KP: It sounds like you have been very active. You were also very active in your alumni affairs.
JC: It's too active. [laughter] I can't keep up with that, can't keep all the balls juggling at one time. ... I try to deal with my prep school. I deal with my college; I'm supposed to be vice-president of my college class for the next five years, and I've got all this letter writing that I do, and I've got some, ... I'm heavily involved in statistics that I do, private research work of my own, and I can hardly keep up with those. I write a schedule for myself by the month. I've got it scheduled right out for the next ten years of what I've got to do each month and I'm just gradually keeping ahead of it, though.
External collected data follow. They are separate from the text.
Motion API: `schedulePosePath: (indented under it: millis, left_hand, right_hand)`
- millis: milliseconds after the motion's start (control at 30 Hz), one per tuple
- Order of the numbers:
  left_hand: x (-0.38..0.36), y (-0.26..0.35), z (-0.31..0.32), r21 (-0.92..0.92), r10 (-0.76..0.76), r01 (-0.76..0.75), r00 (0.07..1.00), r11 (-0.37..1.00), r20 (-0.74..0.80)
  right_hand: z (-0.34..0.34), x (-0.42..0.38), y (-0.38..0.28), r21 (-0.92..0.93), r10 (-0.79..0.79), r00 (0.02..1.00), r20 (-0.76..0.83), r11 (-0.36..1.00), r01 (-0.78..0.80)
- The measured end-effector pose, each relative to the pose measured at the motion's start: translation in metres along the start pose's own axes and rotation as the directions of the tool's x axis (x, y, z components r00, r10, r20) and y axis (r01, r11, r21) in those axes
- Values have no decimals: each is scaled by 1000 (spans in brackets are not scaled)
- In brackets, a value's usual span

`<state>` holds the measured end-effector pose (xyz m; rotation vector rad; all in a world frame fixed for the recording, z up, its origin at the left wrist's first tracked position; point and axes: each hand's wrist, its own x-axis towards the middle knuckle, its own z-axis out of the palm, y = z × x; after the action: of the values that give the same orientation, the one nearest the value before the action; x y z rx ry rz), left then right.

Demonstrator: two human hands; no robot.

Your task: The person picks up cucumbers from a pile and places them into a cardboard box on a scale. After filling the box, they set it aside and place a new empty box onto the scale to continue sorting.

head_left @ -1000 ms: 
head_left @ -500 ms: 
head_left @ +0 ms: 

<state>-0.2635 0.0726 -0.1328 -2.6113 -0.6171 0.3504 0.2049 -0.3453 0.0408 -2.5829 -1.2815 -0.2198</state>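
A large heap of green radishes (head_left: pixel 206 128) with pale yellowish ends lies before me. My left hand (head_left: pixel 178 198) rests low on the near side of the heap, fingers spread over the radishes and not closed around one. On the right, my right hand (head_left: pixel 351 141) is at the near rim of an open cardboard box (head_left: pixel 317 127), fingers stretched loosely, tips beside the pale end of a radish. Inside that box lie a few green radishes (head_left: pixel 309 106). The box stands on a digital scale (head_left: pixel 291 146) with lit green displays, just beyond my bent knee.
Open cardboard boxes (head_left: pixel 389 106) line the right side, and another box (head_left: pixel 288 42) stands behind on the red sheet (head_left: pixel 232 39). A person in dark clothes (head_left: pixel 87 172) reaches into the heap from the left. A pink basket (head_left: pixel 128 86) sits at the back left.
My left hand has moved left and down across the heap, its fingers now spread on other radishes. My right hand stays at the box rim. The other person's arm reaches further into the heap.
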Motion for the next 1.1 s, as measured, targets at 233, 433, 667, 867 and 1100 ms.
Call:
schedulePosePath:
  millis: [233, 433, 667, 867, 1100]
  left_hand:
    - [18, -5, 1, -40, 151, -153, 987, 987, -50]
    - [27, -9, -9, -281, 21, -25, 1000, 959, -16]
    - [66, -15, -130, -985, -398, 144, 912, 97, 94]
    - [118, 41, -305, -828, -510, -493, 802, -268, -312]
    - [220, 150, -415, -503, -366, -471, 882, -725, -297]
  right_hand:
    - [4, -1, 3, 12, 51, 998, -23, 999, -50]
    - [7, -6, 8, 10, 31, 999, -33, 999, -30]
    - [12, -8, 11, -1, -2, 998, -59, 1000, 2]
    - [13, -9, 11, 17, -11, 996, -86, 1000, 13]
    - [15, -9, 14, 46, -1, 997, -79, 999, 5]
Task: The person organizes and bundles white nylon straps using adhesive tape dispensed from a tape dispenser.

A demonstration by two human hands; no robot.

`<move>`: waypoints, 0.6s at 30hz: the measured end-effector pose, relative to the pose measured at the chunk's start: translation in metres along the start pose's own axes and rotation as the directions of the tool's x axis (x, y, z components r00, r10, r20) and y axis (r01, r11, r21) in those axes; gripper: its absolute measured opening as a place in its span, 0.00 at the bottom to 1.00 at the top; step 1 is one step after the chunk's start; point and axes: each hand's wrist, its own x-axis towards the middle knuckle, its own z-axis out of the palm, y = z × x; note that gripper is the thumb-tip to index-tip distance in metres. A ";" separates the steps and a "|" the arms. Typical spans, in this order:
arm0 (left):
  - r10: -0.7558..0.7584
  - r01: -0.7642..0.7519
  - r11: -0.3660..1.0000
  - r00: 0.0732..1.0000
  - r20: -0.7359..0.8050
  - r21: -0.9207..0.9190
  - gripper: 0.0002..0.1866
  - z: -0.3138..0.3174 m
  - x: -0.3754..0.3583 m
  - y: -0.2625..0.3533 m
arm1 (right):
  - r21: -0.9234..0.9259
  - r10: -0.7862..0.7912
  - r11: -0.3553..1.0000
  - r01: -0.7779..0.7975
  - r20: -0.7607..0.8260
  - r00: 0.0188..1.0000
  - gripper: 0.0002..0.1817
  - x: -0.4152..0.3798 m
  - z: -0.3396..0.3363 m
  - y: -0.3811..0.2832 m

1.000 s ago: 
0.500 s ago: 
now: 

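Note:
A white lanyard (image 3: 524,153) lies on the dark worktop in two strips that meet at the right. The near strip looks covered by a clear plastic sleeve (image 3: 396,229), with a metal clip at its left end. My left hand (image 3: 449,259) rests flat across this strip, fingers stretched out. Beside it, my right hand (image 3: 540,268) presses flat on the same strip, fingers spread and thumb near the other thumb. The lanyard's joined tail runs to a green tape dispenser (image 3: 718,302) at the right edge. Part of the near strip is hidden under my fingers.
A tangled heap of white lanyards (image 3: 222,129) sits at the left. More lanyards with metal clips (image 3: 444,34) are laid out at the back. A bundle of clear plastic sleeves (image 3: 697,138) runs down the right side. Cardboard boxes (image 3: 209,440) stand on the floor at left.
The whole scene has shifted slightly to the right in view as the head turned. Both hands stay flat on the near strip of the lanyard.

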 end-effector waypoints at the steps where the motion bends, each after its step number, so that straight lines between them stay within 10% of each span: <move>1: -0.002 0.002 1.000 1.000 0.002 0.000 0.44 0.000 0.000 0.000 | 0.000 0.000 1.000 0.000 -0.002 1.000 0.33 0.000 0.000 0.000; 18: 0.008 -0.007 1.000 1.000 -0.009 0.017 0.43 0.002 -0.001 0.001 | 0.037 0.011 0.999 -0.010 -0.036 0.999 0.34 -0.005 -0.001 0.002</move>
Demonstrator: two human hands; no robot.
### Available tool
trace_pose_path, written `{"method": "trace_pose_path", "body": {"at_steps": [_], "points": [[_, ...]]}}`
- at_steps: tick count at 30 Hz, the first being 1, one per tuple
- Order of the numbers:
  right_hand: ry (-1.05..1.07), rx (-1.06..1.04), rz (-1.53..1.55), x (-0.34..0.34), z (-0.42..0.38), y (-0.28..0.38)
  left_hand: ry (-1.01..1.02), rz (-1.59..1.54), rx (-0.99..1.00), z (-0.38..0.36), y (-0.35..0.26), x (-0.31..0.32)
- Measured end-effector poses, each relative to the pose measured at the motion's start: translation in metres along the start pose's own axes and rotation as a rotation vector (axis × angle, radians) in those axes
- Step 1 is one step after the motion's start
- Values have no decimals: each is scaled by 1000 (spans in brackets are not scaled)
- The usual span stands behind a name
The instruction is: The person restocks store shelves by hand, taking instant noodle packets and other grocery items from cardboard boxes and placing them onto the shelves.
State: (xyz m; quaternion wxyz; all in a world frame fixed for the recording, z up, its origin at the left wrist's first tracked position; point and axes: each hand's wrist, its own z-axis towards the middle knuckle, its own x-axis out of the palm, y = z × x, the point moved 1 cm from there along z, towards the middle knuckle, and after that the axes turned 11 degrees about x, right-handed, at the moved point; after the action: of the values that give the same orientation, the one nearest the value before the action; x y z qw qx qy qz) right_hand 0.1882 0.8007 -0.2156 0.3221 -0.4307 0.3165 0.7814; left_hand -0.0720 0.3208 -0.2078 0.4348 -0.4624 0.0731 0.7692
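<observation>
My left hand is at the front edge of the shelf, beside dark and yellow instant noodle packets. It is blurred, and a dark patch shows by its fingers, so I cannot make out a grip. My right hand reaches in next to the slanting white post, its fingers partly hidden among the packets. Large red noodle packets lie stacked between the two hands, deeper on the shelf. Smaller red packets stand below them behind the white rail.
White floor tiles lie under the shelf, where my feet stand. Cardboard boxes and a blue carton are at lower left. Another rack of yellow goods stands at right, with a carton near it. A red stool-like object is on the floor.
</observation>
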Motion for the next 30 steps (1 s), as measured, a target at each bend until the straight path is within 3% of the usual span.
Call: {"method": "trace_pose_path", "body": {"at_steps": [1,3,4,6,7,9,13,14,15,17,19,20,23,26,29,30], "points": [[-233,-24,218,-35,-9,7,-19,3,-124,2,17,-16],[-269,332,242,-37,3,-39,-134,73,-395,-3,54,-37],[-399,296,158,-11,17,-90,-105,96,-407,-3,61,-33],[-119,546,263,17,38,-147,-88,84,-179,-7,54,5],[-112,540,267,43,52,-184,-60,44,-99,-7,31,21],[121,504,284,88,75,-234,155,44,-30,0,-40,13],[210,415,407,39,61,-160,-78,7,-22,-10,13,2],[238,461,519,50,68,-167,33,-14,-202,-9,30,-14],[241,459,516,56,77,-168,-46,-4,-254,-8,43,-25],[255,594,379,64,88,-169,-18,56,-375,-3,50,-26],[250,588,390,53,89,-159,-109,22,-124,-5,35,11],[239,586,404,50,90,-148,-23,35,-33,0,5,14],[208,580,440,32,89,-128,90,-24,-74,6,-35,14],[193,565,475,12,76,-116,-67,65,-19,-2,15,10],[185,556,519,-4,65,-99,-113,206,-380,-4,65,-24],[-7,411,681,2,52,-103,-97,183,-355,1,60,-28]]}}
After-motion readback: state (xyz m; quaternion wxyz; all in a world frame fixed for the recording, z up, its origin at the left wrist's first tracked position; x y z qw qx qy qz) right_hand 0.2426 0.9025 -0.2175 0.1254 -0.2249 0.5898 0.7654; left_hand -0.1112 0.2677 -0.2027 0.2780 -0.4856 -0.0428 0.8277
KP: Who are you doing the private statistics research for?
JC: ... Most of it's for myself, but, occasionally, I stumble across something which I share with other people. ... One of them I had published in the American Mathematical Monthly. I've had another one published in the Society of Actuaries publication. ... Others, I deal, though, with friends of mine, a friend out in California, who was my boss for a number of years, and I correspond with him and talk with him by telephone quite often. He called me on the phone just last Saturday to ask me, "Who was the guy who said, 'I should have stood in bed?'" and I told him it was, do you know what it is? Do you know the Max Schmeling-Joe Louis boxing bout in 1938?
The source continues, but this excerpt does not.